В подполье встретишь только крыс (Григоренко) - страница 65

В целом Лефортовская тюрьма, несмотря на краткость пребывания в ней (20.4-14.8.1964 г.) была временем моего нового духовного становления, более интенсивного освобождения от коммунистических привычек и идей. Так, 1 мая 1964 г. я совершаю чисто коммунистический поступок. От центрального поста дежурного по тюрьме я, возвращаясь с прогулки, во весь голос поздравил заключенных с праздником 1 мая и пожелал скорого прихода того времени, когда будут разрушены все тюрьмы. И в этих же днях высказался как антикоммунист. Было так. Производился «шмон» (обыск) в камере. Видимо, потому что камера больничная, присутствовала медсестра – молоденькая девчоночка, примерно ровесница Алеши Добровольского. Поскольку в обыске она не участвовала, а показать себя ей хотелось, то она занялась «воспитательной работой». Обращаясь к Алеше, она сказала: «Как же вы – учились в советской школе и верите в Бога?»

– А вы в какой школе учились? – оборвал я ее.

– Тоже в советской, – растерянно ответила она.

– А я думал, в фашистской, т. к. эта школа сделала из вас тюремщика.

– Ну… надо же кому-то и здесь работать… – еще более растерялась она.

– Конечно, надо, если рассуждать по-фашистски или по-коммунистически, а если по-демократически, то тюрем для свободолюбивых людей, таких тюрем, как Лефортово, вообще не надо. Их и нет в демократических странах.

Продолжал я думать и о системе психиатрического воздействия. Я все тверже становился на ту точку зрения, что существует секретно узаконенный порядок превращения инакомыслящих в сумасшедших.
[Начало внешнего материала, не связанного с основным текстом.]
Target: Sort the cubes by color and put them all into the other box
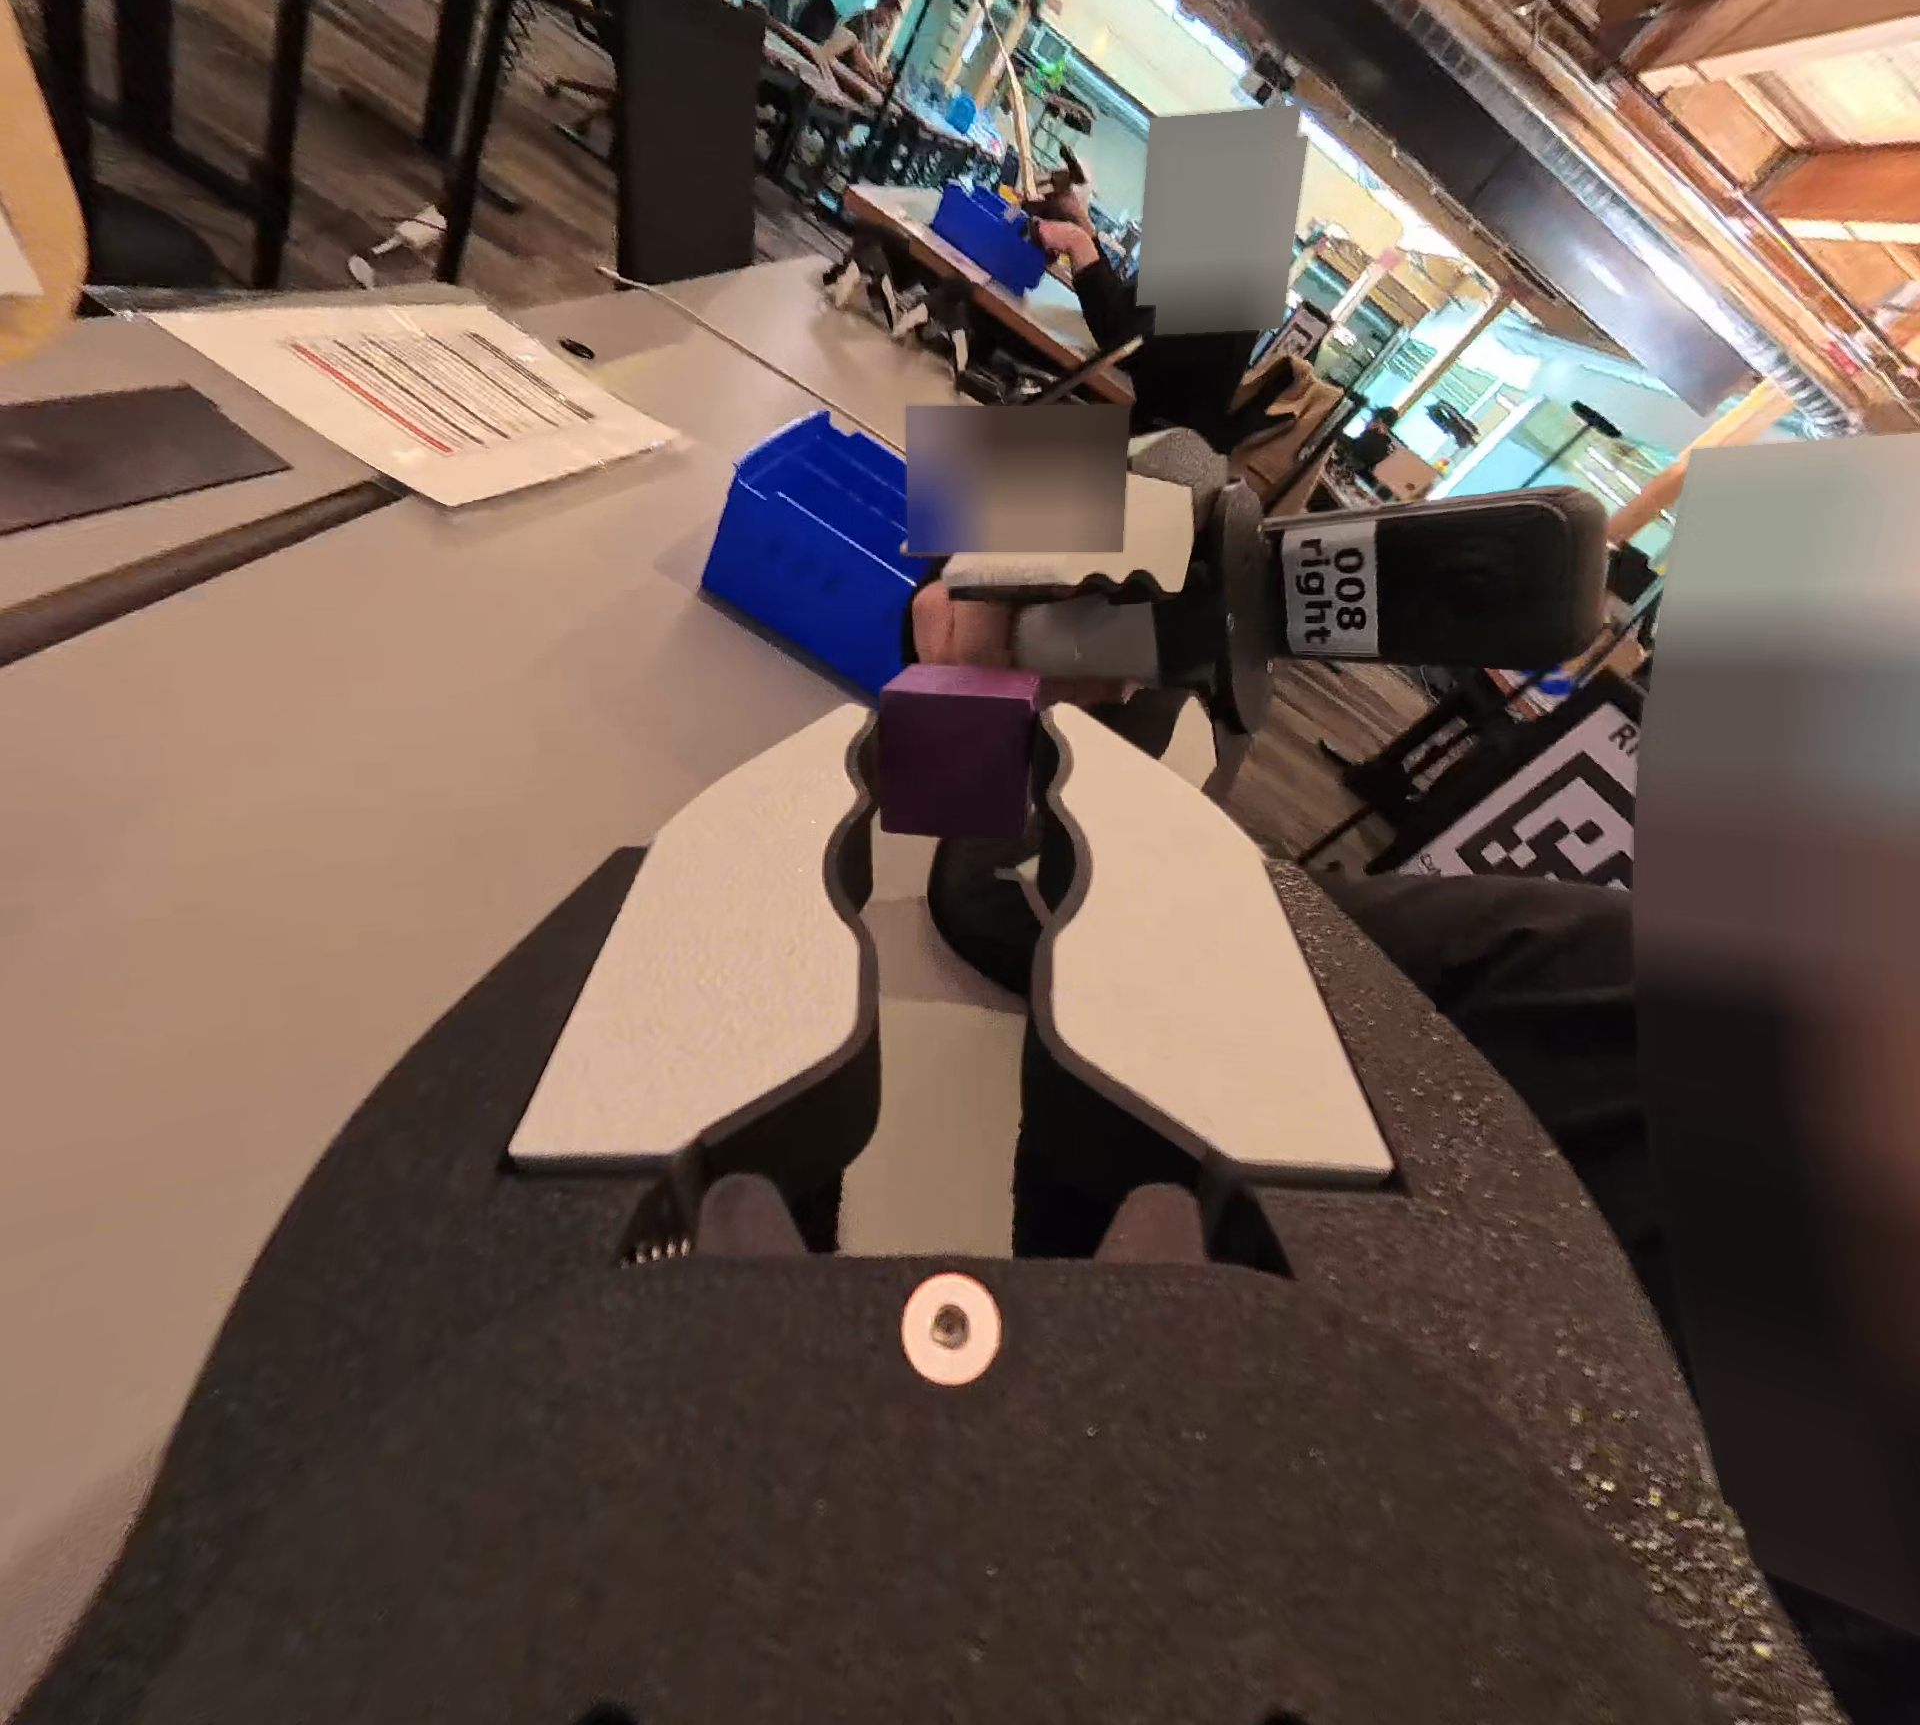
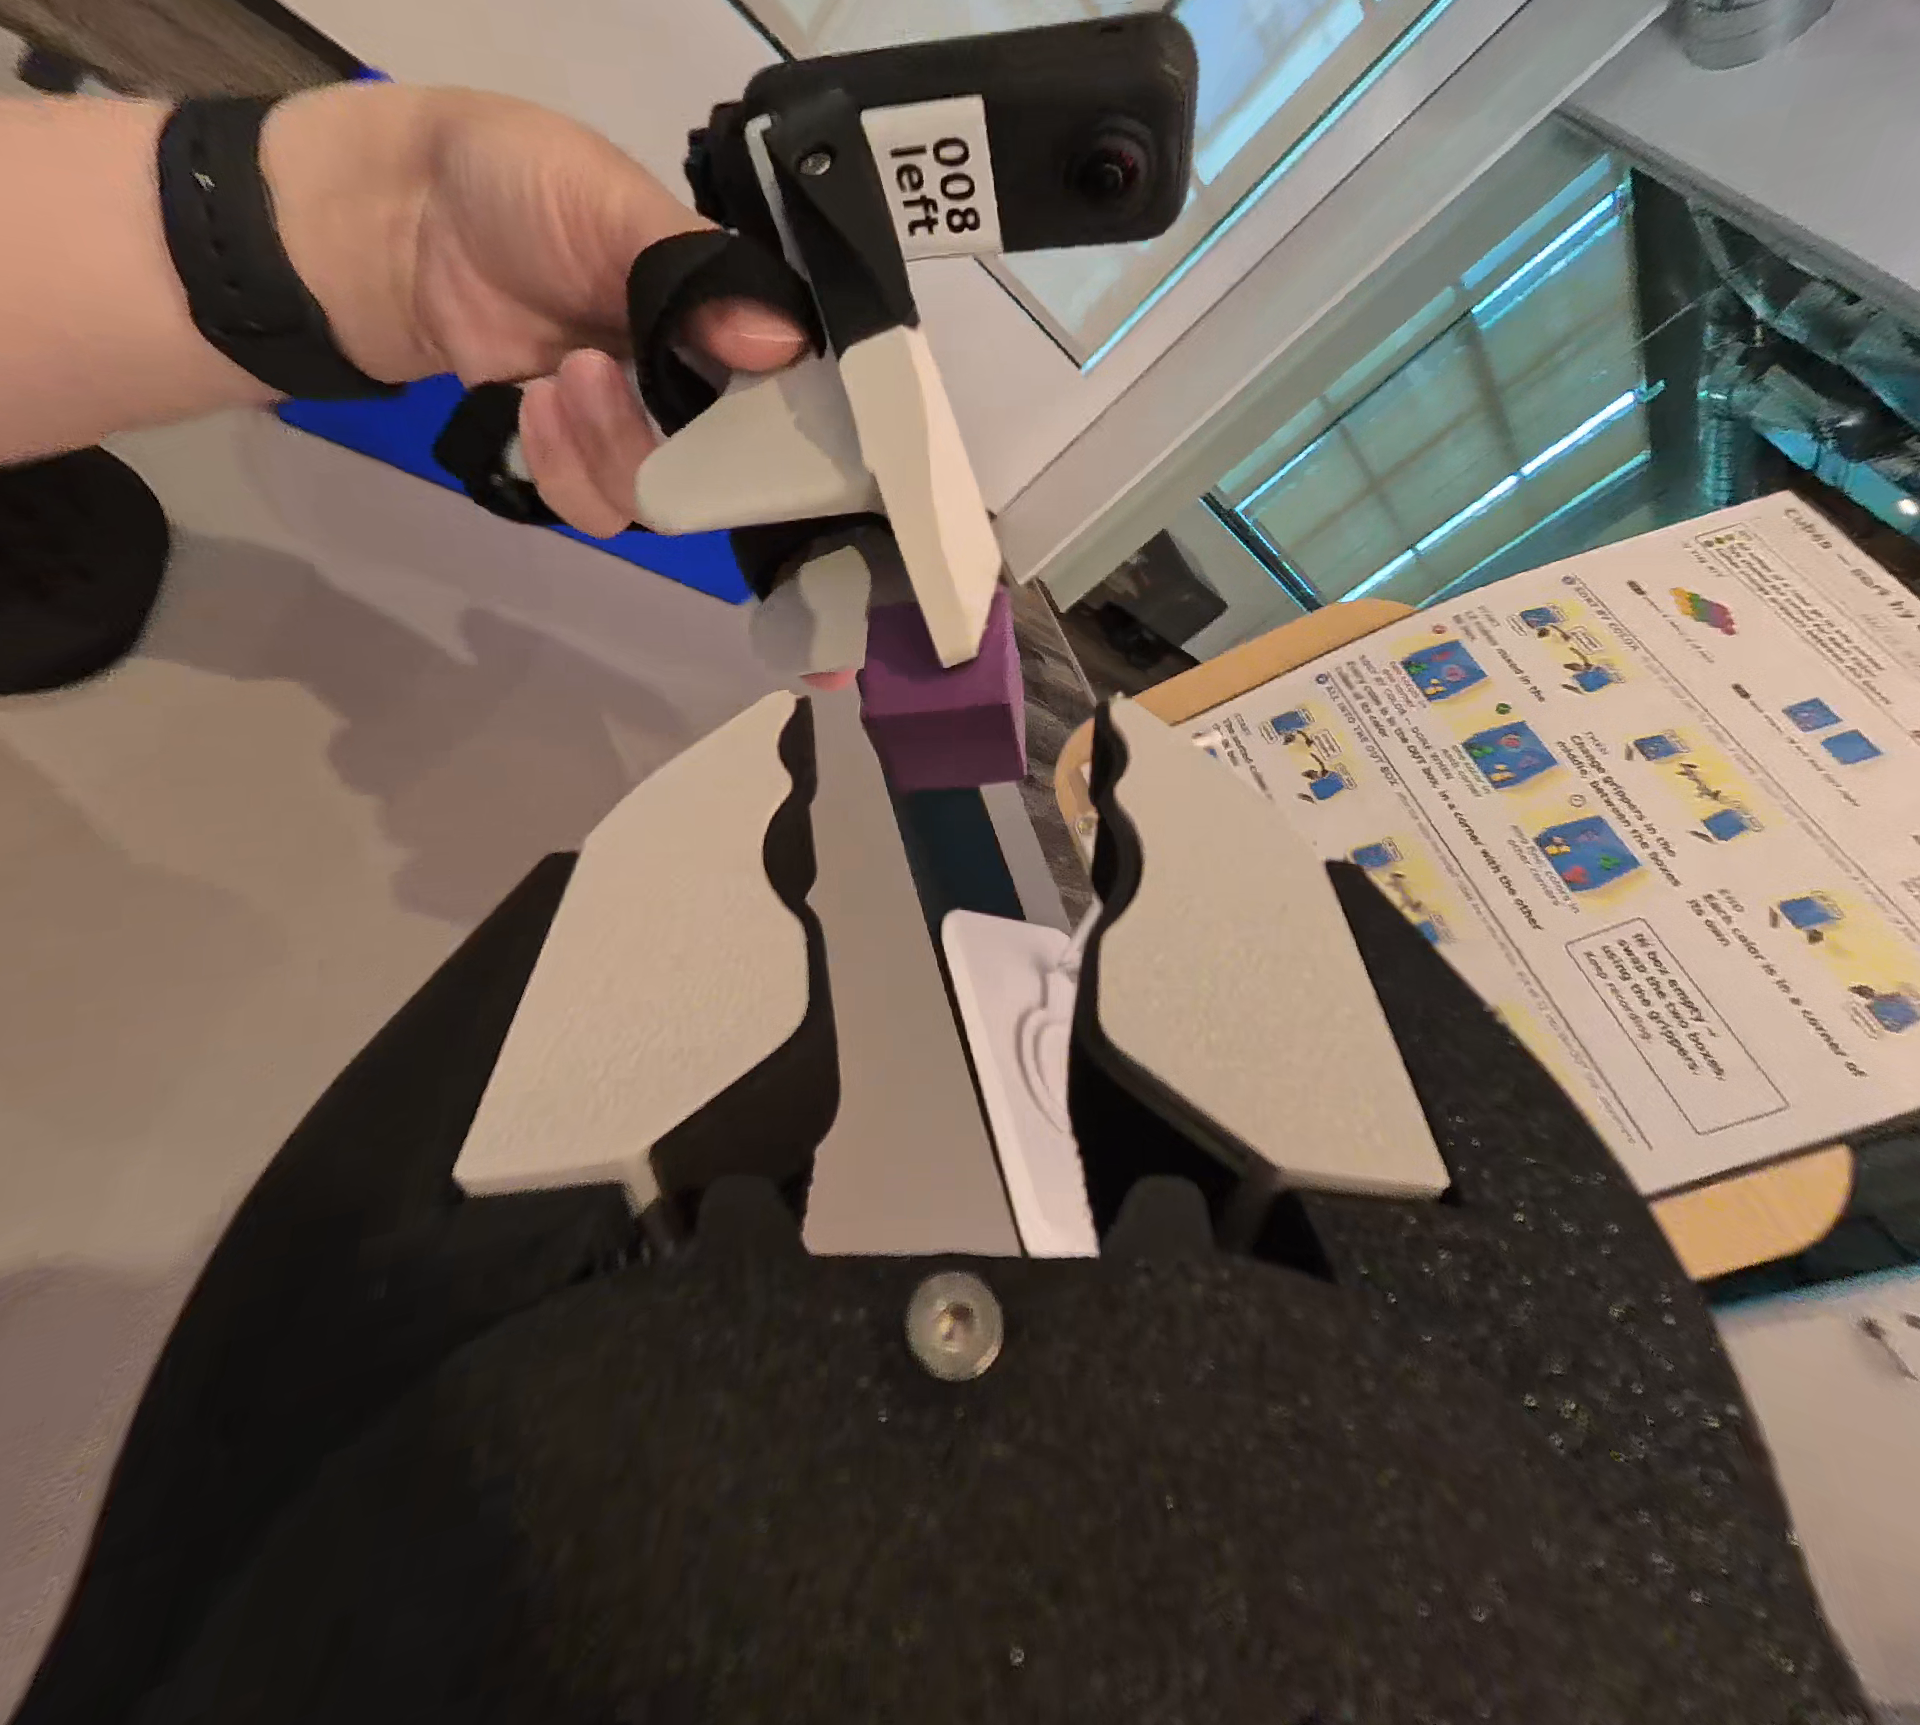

Привлеченные к этому врачи-психиатры не заблуждаются, а сознательно совершают преступления. Еще одно подтверждение этому я получил в Лефортово. Как-то на прогулке слышу: «Молодой, здоровый, торчишь здесь на вышке как „попка“. Ты хоть понимаешь, кого ты охраняешь?» – Этот голос я узнал бы и среди многих тысяч.

Сейчас говорящий находится в прогулочном дворике с противоположного моему конца коридора. С такого расстояния и крик нечетко доносит слова. А этот голос – не повышенный, нормально разговорный – доносит четко каждую букву. Голос – иерихонская труба. Я знал только одного человека с таким голосом. На экспертизе в институте Сербского такой голос был у калининградского бухгалтера Боровика. Ему я предсказал психиатричку. Он очень возмущался таким предсказанием. Твердил: «Значит, вы считаете меня сумасшедшим!» И сколько я ни доказывал, что в психиатричку его пошлют не потому, что он больной, а потому, что против него нет дела, а выпускать на волю нельзя, он этого понять не мог. Экспертиза у него закончилась недели на две раньше, чем у меня. Пришел он с комиссии радостно-возбужденный и еще с порога, не в силах сдержать свое торжество, произнес, обращаясь ко мне: «Ну вот, Петр Григорьевич, вы не правы. Меня признали вменяемым и отправляют на суд в Калининград».